(eTN) – Information was finally confirmed that on Saturday, July 9 no flights will be allowed into the airport in Juba, although it appears that no NOTAM has been formally issued, while still in the domain of the “united” Sudan civil aviation body in Khartoum until independence finally arrives in the south when their flag will be officially raised on Saturday.
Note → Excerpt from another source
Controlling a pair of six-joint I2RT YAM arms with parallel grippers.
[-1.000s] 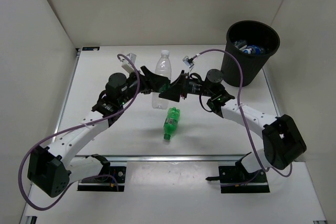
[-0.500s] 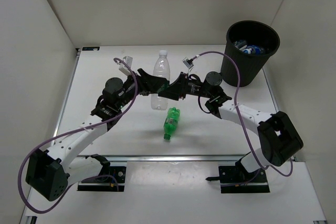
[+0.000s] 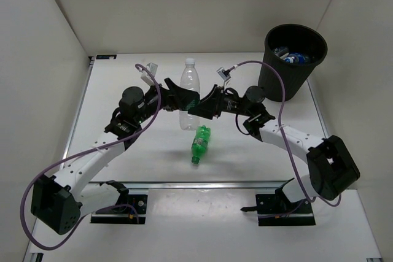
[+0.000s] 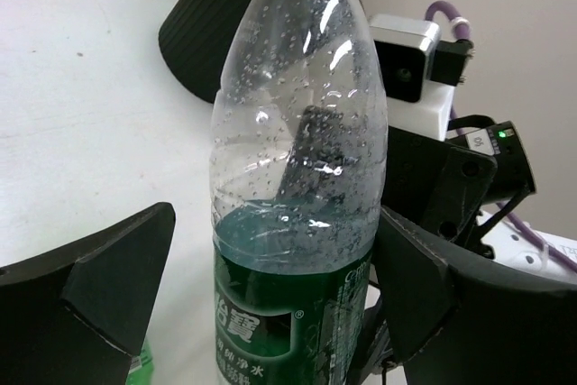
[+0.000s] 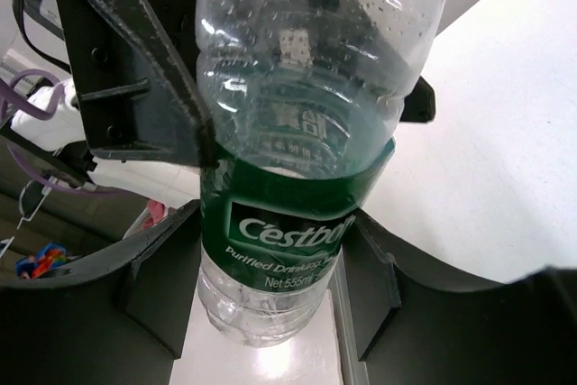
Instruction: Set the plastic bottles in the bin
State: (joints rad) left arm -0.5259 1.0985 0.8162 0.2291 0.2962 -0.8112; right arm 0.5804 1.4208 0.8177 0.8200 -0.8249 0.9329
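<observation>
Clear bottle [image 3: 189, 90], dark green label, white cap, droplets inside, held upright; right pincer [image 5: 270, 277] clamps its label, left pincer [image 4: 270, 295] spread wide around it

The clear bottle [image 5: 297, 69] carries a dark green label [image 5: 288, 223] around its middle. In the right wrist view the label reads "C'estbon" in large white script inside a white-outlined box. Below that, along its lower edge, "Purified Drinking Water" and "Net:555ml" stand in small white print. In the left wrist view the same label shows two large white Chinese characters, 怡寶, above a row of smaller ones cut off by the bottom of the picture. A small white sticker [image 4: 477, 140] near the right edge of that view bears marks too small to read.
</observation>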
In fact, some air operators have hinted that a second day of no flights was likely but were unable to confirm, even at this late stage, if that second day would be tomorrow on July 8 or Sunday, July 10.
Commercial passenger flights are hence not expected to resume normal levels before July 11 and even now all Juba flights are fully booked and the same can be expected on the outbound flights as of next week, when scheduled operations resume.
Sources in Juba did confirm that the lack of a formal NOTAM was making it difficult for airlines presently flying into the South Sudan from Nairobi, Addis, and Entebbe but also confirmed that they had notified the local airline offices at the Juba airport to inform their head offices accordingly, verbally as Khartoum had not issued formal notices.
However, that said, problems with flight clearances appear to have taken place already today when an Air Uganda flight had to delay due to lack of clearance by Juba airport, but this was resolved swiftly it appears and the flight, fully booked, took off for the soon-to-be capital of the new Republic of South Sudan.
When that historic development has taken place, a new civil aviation authority or department of civil aviation will then oversee the sector from Juba as all oversight functions from Khartoum will have ceased on Independence Day.
The new Republic of South Sudan will then also become an ICAO member directly, something which is also due to happen in the international telecommunications, postal, banking, and other sectors which are governed by global bodies where only the Khartoum regime was represented in the past.